__Work required__
Among the entries below, how many lines have the string "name" in them? Only the number should be given.
Start of Source information
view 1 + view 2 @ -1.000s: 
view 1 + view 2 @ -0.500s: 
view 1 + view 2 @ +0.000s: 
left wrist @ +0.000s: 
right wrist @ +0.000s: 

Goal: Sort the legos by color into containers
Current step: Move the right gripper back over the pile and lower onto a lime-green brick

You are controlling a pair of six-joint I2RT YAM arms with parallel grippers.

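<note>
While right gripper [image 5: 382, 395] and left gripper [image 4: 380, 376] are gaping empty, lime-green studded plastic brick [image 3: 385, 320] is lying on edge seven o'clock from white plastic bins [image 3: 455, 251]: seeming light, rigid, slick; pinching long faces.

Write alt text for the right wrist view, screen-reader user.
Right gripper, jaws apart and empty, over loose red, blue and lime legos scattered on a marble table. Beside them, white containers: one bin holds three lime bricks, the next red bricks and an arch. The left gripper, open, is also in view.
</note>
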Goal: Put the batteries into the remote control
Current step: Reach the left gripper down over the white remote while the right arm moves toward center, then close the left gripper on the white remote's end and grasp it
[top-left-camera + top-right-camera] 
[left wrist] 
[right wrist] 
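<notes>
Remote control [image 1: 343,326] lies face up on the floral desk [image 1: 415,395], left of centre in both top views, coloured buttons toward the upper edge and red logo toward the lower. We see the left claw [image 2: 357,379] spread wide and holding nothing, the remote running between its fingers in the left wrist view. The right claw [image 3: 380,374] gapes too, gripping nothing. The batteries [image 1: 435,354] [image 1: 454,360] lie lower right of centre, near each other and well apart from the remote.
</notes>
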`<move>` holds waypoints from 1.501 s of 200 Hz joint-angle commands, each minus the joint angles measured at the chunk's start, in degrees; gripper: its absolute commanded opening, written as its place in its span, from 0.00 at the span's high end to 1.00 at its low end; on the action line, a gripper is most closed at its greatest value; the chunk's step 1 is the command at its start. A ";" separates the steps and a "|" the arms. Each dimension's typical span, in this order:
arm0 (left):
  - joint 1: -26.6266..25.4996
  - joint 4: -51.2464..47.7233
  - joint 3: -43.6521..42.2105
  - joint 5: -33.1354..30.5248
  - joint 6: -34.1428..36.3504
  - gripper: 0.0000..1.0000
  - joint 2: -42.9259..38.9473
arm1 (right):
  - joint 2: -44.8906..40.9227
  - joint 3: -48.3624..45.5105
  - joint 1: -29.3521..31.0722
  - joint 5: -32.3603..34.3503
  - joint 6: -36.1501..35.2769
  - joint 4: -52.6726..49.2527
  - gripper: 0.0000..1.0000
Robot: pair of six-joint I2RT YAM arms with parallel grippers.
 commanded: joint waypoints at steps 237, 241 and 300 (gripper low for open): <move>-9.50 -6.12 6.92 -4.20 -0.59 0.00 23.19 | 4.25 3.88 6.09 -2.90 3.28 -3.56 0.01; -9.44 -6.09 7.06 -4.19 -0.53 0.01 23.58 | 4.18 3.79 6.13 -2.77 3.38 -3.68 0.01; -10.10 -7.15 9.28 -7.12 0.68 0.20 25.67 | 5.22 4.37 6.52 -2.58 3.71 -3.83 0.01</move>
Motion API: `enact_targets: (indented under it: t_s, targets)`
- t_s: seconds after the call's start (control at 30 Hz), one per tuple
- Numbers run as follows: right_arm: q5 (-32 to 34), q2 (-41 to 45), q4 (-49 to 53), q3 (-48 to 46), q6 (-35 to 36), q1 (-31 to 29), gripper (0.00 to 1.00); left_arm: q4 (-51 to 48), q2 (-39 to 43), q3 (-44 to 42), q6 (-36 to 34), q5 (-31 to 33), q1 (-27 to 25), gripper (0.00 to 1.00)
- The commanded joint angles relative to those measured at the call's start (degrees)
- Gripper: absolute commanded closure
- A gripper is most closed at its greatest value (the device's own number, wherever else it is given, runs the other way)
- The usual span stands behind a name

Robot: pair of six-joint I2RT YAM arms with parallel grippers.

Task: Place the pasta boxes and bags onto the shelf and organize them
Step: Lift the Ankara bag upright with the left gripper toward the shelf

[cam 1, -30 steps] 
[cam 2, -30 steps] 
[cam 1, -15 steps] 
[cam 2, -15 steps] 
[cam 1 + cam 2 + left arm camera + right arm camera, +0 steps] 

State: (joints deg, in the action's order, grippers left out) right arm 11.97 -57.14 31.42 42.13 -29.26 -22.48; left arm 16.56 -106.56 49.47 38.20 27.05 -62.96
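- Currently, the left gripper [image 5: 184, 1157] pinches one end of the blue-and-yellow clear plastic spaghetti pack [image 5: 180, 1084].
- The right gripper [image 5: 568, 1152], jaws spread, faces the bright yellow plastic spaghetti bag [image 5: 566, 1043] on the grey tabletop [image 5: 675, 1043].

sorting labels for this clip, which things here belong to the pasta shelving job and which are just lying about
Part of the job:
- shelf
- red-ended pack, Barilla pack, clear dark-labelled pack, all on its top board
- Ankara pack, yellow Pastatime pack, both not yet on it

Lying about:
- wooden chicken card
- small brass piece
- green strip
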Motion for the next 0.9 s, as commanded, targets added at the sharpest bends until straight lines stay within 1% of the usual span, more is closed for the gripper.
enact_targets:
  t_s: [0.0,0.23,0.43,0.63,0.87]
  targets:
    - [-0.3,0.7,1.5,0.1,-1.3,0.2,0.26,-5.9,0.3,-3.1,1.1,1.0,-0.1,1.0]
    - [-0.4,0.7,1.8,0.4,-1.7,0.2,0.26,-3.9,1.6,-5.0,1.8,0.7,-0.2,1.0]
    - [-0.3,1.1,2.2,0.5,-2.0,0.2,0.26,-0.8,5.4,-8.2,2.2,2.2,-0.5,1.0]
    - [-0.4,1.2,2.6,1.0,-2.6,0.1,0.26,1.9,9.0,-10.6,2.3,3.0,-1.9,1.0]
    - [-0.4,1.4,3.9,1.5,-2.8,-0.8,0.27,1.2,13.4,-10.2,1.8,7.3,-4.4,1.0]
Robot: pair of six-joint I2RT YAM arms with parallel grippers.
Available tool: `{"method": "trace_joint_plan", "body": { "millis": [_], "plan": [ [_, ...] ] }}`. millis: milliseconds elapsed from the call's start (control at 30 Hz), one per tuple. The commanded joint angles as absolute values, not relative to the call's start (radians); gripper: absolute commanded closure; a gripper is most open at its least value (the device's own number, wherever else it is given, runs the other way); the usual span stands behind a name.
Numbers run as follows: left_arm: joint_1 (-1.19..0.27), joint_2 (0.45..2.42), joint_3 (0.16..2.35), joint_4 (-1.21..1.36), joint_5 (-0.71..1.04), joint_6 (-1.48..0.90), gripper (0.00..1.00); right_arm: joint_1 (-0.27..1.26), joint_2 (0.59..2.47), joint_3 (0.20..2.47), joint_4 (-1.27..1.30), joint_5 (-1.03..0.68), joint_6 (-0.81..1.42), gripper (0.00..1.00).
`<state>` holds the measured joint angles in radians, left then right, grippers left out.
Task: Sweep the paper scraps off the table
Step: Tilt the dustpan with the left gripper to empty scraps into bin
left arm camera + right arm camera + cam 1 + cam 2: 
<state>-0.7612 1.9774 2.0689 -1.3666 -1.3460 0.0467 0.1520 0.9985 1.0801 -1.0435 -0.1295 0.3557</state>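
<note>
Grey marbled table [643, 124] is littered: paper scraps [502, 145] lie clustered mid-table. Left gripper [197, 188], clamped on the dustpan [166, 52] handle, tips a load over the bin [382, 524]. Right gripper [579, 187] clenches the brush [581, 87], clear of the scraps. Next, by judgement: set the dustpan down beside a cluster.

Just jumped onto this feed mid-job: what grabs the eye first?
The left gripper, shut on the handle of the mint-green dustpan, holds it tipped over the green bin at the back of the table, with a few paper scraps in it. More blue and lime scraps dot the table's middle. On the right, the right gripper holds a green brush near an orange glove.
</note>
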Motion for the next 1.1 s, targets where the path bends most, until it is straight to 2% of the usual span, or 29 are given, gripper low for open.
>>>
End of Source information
__Answer space__
2